Bajó del coche y se encaminó a la deteriorada puerta gris. Rodeé el almacén y enfilé hacia el sur.
En vez de la I-295, tomé la carretera 1 y fui directamente al recinto empresarial. Entré y recorrí el entramado de calles flamantes. Habría tres docenas de edificios de metal idénticos. Muy sencillos. No era uno de esos sitios que confía en atraer transeúntes ocasionales. Había muy poca gente paseando a pie. No se veían tiendas. Tampoco letreros llamativos. Ni vallas publicitarias. Tan sólo discretos rótulos numerados con los nombres de las empresas en letras pequeñas. Había cerrajerías, comercios de baldosas de cerámica, un par de imprentas. Y un mayorista de productos de belleza. Unidad 26 era un distribuidor de sillones de ruedas eléctricos. Y junto a él estaba la Unidad 27: «Empresa de eXportación Xavier.» Las equis eran mucho mayores que las otras letras. En el letrero se leía la dirección de una oficina principal que no coincidía con la ubicación del recinto. Supuse que sería algún lugar del centro de Portland. Así que me dirigí de nuevo al norte, y volví a cruzar el río con la idea de conducir un rato por la ciudad.

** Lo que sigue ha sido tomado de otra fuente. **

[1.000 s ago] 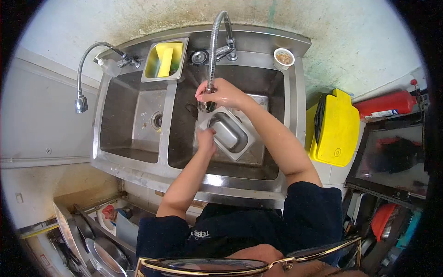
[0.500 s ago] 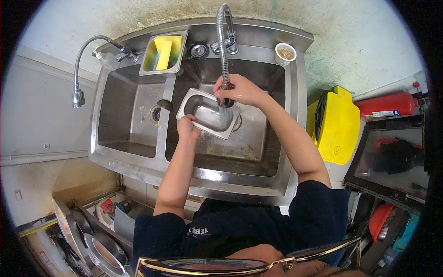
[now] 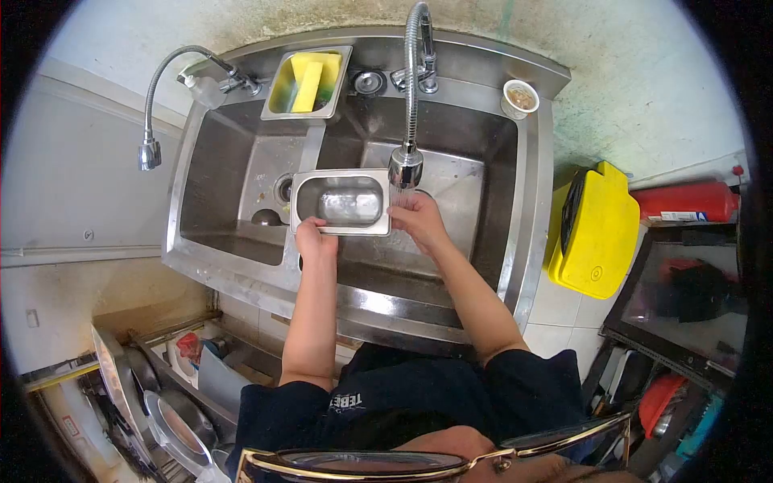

Entré por la carretera 1 dejando un estadio a mi izquierda. Doblé a la derecha y me metí en una calle llena de edificios de oficinas. No eran los edificios que buscaba. La calle tampoco. Seguí buscando por el distrito durante cinco largos minutos hasta divisar un indicador callejero con el nombre correcto. Después miré los números y me detuve junto a una boca de incendios frente a una torre donde unas inmaculadas letras de acero desplegadas en toda su anchura deletreaban un nombre: «Casa de Misiones.» Debajo había un aparcamiento. Observé la entrada de vehículos y estuve casi seguro de que Susan Duffy la había cruzado once semanas antes cámara en mano. Luego recordé una lección de historia en el instituto, sobre algún lugar de España cuatro siglos atrás, y al profesor hablándonos de un jesuita español llamado Francisco Javier. Incluso recordé las fechas de su nacimiento y su muerte: 1506-1552. Francisco Javier, misionero español. Francis Xavier, Casa de Misiones. En Boston, al principio, Eliot había acusado a Beck de gastar bromas. Se equivocaba. Era Quinn quien tenía un retorcido sentido del humor.